Chapter 39
thirty-nine
. . .
Sacrifice
Thirty-eight years ago
lynda carlisle
eighteen years old
The air had been frigid that day, the old house creaking and the radiator thumping like its life depended on it. In reality, all the girls that lived within the Jennifer Grace Cottage lives depended on the enveloping warmth of the far outdated radiator. The whole contraption taunted the girls with its pitiful powers that often left the home as frigid as an igloo. Lynda gave the radiator a kick, realizing she’d need to tinker with it again.
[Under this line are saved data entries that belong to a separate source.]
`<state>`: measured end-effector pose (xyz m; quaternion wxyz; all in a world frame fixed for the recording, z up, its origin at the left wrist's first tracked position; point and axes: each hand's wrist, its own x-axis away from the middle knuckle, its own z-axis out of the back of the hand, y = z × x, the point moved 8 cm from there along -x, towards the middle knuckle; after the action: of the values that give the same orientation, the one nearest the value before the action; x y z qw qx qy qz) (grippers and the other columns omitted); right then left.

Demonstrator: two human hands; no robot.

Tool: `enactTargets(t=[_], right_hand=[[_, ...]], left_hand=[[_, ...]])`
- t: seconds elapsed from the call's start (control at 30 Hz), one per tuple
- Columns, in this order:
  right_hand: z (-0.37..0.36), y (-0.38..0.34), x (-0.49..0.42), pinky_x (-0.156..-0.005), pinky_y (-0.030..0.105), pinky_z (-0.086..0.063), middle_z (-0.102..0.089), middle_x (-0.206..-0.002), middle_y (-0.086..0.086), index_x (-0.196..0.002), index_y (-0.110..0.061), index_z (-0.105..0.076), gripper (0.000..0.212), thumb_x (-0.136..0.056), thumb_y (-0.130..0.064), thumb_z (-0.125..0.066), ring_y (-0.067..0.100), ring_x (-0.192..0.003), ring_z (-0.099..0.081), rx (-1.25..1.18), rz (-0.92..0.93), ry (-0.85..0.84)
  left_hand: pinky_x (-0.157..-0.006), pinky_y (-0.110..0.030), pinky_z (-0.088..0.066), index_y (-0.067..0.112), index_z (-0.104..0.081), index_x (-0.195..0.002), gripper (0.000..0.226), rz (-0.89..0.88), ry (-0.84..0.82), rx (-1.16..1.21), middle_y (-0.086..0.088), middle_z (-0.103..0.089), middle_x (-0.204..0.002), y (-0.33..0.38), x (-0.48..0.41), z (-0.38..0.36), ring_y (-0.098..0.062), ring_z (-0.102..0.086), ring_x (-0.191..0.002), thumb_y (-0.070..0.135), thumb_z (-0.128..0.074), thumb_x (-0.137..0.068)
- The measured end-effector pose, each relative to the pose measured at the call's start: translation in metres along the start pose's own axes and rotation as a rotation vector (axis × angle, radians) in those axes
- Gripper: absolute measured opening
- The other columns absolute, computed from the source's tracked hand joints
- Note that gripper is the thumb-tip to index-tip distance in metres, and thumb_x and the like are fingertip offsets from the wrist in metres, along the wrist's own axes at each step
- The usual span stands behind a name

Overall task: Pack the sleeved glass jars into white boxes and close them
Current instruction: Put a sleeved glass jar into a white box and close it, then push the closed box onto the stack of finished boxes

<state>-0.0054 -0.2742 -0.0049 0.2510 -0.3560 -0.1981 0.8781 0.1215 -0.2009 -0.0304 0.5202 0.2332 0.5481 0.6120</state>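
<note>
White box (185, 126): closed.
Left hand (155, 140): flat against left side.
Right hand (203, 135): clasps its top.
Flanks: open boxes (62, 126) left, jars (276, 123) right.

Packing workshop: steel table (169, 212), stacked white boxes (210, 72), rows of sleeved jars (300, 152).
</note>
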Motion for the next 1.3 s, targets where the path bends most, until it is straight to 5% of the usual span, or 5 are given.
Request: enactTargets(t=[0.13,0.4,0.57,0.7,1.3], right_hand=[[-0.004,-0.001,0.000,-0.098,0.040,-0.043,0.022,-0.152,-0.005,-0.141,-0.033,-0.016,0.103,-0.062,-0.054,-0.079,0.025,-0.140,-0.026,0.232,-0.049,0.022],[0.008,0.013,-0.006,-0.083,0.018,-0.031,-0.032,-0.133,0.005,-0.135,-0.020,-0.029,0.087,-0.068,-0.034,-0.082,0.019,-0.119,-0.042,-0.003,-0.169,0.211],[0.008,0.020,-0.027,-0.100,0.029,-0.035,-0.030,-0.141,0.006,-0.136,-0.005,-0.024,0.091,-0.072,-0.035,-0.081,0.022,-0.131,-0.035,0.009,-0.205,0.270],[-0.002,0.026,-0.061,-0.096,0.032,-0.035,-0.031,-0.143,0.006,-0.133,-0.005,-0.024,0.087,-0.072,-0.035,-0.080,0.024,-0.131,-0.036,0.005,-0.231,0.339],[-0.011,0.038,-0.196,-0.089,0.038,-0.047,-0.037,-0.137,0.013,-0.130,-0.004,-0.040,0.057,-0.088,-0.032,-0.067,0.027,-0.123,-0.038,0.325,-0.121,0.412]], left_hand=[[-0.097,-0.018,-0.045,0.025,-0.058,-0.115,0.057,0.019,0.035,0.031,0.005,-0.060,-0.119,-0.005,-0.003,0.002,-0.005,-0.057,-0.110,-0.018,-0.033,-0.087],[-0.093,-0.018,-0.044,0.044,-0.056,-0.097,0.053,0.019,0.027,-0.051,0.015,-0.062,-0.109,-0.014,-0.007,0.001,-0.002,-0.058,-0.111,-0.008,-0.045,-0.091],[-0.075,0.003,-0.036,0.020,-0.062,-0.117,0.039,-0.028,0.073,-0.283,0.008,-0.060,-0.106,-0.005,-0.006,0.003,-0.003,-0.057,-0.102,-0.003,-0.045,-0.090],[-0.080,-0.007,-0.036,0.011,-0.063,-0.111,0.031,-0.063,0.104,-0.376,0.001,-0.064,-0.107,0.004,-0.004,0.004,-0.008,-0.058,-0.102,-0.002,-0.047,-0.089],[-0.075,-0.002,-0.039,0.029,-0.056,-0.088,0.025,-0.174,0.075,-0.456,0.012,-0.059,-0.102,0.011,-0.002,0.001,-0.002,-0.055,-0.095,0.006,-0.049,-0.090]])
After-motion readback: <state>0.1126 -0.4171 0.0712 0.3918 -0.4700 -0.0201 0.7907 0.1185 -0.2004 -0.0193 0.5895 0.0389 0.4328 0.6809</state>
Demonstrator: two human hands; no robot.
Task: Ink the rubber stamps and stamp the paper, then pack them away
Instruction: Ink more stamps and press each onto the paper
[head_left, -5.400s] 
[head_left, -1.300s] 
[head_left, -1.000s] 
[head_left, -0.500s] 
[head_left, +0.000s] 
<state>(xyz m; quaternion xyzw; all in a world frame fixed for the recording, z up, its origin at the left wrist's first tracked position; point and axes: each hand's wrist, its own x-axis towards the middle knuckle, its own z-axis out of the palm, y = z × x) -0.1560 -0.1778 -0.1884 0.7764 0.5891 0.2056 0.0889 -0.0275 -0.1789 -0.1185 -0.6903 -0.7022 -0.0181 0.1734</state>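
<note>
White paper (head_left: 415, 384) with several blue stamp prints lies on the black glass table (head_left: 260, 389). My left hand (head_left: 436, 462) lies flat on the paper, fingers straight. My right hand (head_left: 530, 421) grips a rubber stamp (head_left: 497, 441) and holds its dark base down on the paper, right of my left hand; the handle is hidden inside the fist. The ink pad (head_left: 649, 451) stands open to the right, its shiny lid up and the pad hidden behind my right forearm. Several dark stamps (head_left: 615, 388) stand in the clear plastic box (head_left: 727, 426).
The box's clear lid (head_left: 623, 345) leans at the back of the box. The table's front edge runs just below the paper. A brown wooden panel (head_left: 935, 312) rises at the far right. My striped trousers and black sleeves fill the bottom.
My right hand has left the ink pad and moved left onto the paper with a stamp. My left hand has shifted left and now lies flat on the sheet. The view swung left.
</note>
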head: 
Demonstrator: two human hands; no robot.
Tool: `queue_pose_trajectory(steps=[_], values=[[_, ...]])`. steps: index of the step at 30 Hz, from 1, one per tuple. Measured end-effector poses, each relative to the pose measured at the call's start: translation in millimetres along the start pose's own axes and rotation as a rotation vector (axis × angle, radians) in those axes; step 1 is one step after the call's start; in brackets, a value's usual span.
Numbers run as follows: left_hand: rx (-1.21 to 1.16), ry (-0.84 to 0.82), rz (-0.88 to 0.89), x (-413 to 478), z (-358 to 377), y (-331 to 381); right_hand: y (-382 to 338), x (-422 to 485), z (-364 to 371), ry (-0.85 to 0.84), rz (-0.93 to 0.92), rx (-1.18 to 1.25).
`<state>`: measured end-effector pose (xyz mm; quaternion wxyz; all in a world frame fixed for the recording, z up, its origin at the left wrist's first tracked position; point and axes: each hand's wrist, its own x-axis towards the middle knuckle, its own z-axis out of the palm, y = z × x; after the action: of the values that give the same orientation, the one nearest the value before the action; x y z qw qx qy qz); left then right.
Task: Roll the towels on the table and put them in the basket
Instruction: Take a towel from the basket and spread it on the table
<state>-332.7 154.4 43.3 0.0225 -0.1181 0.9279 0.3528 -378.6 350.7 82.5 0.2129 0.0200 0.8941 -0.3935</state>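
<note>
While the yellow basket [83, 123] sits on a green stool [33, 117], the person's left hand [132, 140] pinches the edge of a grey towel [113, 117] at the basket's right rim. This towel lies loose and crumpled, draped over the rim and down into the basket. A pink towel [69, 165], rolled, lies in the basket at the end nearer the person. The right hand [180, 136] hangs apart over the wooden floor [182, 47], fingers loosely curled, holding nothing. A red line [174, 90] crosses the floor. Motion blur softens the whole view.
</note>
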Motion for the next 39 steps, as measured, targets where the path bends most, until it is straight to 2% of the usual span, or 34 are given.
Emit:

She had the magic touch, the only one who ever seemed to get it working right.
She was just about to head to the closet in search of the toolbox when the front door opened, a gust of cold air bursting in with it. Lynda looked up to see who was entering, and in tumbled their newest housemate.
The teen girl was horrifically thin, blonde with stringy hair and dark circles cupping the hollow space below her eyes, as if ready to catch tears. Lynda had a feeling that the well of tears in this poor young girl with the small smile and timid wave was all but dry.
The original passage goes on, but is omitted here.